Trascina un’icona dal desktop al cestino. 
“Dlink”.
Il suono è amplificato da due piccole casse unite al notebook dall’uscita per le cuffie. 
Chiude gli occhi, sicuro del percorso del mouse. 
“Dlink”. 
Sorride. 
Il suono. 
Inspira e ripete il gesto con un’altra icona. 
Il suono è come un tintinnio. 
Un sospiro e continua.
È un tintinnio. 
Fissa l’icona, la punta, clicca. Una volta. Quando l’ha presa, con lo sguardo calcola la distanza dal cestino. 
Le casse hanno il led acceso. La luce è un’iride verde che attende, fissa.
Verde speranza, verde abbondanza. 
Chiudere gli occhi, spingere un’icona nella spazzatura, non esitare.
“Dlink” è orgasmo. 
“Dlink”, non importa di quale icona si tratta. 
È sublime. È impagabile, come il suono di monete smosse in un forziere. 
Un’illusione, certo, e chiudere gli occhi rende più vivido l’inganno sonoro, e aiuta a non pensare che il conto corrente è in rosso da oltre un mese, che prospettive di incrementarlo non esistono, non quando si è disoccupati nell’oblio dei cinquant’anni. 
E allora
“dlink”, via il file del curriculum per le aziende, 
“dlink”, via quello del curriculum per il Comune.
Il dito indice freme, adagiato tra il grigio del mouse. 
Non esitare, clicca, non esitare. 
E allora 
“dlink”, dentro il cestino le foto delle vacanze con moglie e figli, 
“dlink”, quelle del matrimonio, 
“dlink”, la festa di compleanno con i colleghi.
Quando riapre gli occhi, il respiro irregolare e sudato, decide di alzare al massimo il volume delle casse, di aprire la finestra della sua stanza e 
“dlink”, che tutti sentano la conta delle sue monete, delle centinaia di monete, 
“dlink”, che la gente smetta di osservarlo lungo silenzi imbarazzati.
Quando ogni icona è sparita dal desktop, apre il cestino, le riposiziona, ricomincia. 
Il fruscio metallico non ha soste, può andare avanti per ore, giorni, dare a quei poveracci là sotto l’idea di contare tanti di quei soldi, da sfamare la famiglia per mesi, da programmare vacanze in montagna e al mare, persino da ricominciare a pagare il mutuo. 

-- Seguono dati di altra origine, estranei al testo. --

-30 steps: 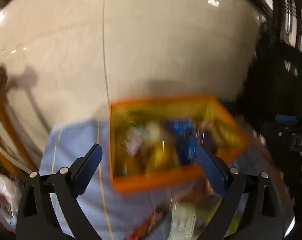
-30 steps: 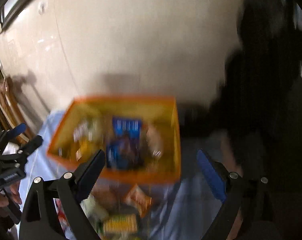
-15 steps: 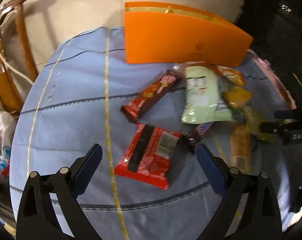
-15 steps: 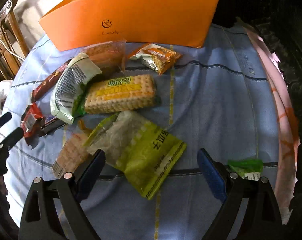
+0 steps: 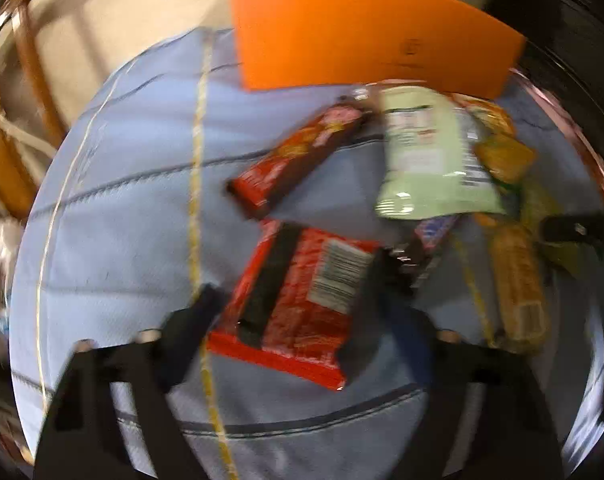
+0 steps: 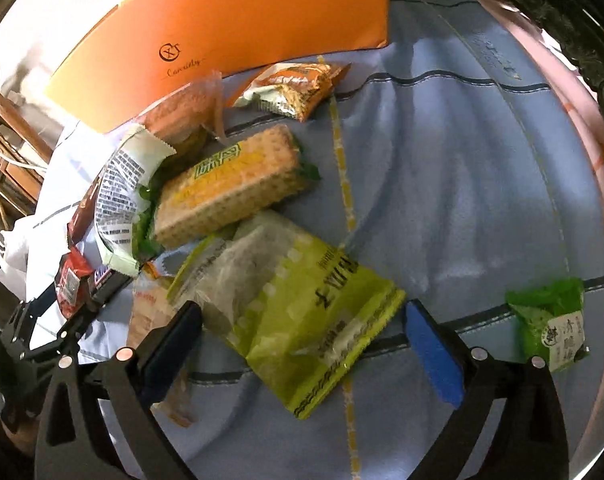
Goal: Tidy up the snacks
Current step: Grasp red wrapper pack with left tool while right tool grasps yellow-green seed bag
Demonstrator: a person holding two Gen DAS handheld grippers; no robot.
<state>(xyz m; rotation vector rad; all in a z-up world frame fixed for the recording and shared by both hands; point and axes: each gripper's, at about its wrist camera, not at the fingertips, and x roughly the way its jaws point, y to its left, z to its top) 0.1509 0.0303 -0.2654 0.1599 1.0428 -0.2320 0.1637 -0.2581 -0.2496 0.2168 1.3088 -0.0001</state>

Soprattutto, può crederci lui stesso. 
Basta solo continuare.
Punta, clicca, cestino, con il volume al massimo, 
“dlink”,
mostrarsi sul davanzale,
“dlink”,
poi socchiudere gli occhi, giusto per vedere la gente che inizia a rallentare, a fermarsi, fagotti neri ritagliati nella neve, smarriti da quel suono pieno di futuro. 
“Dlink”, il suono che entra dentro, si dilata nel cielo e riempie la strada, trionfante di illusione. 
 “Buon anno”, urla, “Siate felici anche voi”, e il freddo gli stringe le mani, le mani ormai rosse.